Darei agora alguns exemplos de homenagens prestadas por autores de língua portuguesa à língua que lhes foi pátria e casa. Darei, por agora, alguns, deixando para o meu próximo “post” o resto-

 ANTÓNIO FERREIRA (1528 – 1569) 

 Floresça, fale, cante, ouça-se e viva

A Portuguesa Língua e já onde for 

Senhora vá de si soberba e altiva. 

Se téqui esteve baixa e sem louvor 

Culpa é dos que mal a executaram. 

Carta a Pedro de Andrade Caminha (Excerto) 


OLAVO BILAC (1865 – 1918) 

 LÍNGUA PORTUGUESA


 ´´Ultima flor do Lácio, inculta e bela, 

És, a um tempo, flor e sepultura: 

Ouro nativo que, na ganga impura 

A bruta mina entre os cascalhos vela…


 Amo-te assim, desconhecida e obscura, 

Tuba de alto clangor, lira singela, 

Que tens o trom e o silvo da procela 

E o arrolo da saudade e da ternura. 

 

 Amo o teu viço agreste e o teu aroma 

De virgens selvas e de oceano largo! 

Amo-te ó rude e doloroso idioma, 

 

Em que da voz materna ouvi: “meu filho”! 

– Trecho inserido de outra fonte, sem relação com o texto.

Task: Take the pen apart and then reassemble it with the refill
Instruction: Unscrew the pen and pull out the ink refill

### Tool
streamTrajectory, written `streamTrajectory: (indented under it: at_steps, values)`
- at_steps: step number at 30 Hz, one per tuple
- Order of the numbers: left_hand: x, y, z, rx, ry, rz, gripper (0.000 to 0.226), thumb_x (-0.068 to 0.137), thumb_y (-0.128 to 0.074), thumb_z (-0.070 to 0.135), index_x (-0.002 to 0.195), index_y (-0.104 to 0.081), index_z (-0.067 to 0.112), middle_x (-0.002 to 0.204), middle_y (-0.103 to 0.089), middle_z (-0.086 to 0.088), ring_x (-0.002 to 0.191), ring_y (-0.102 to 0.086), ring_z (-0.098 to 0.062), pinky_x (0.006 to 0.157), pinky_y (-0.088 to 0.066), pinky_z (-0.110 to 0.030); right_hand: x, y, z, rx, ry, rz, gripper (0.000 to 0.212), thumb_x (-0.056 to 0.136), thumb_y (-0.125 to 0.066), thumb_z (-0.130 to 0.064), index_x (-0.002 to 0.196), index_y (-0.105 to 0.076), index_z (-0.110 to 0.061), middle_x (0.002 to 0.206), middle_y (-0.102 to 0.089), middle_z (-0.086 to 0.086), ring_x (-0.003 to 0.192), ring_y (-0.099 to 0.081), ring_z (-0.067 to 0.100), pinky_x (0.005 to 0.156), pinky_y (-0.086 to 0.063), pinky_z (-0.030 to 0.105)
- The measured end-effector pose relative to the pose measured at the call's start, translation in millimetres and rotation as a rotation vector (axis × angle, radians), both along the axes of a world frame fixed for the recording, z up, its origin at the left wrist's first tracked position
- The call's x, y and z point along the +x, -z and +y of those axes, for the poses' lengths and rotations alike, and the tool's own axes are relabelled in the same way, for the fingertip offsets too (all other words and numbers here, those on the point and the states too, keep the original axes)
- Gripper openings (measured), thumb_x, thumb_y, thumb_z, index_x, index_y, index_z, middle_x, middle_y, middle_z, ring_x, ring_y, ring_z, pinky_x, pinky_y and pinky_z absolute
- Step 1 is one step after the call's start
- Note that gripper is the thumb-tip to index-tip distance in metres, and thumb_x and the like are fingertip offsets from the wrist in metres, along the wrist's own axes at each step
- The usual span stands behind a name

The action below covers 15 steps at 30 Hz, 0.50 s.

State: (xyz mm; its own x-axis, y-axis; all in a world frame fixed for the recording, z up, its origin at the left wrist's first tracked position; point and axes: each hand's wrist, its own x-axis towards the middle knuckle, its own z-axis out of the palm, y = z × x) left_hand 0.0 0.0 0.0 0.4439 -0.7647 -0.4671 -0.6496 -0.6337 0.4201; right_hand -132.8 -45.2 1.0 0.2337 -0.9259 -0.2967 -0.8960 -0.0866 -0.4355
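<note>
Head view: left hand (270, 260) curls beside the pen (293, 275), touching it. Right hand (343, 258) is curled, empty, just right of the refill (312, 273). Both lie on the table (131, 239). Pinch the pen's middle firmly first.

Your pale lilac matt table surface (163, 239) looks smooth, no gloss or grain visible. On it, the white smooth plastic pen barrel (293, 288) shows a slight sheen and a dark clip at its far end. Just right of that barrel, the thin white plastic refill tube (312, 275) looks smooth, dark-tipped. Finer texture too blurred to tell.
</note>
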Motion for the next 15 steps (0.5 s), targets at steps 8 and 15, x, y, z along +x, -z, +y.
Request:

E em que Camões chorou, no exílio amargo, 

O génio sem ventura e o amor sem brilho. 


 TERESA RITA LOPES (1937 - ) 

 PALAVRAR 

 As crianças começam a chilrear palavras

 antes de saber falar. 

Saboreiam-nas como a mama das mães. 

 Ficou-me na língua desde então 

 o gosto das palavras. 

 O dicionário não regista o termo 

 - ignorância sua! 

 O neologismo é do Pessoa. 

 Palavrar faz crescer, dilatar as papilas,

 apetecer comer o mundo,

 apura o paladar do ser que somos.

 Sempre os homens, através dos tempos,

 precisaram de palavras 

 a falar ou a cantar, 

 às vezes a rimar, 

 para pôr as palavras a namorar 

 umas com as outras! 

 A Natália exclamou que “a poesia é para se comer!” 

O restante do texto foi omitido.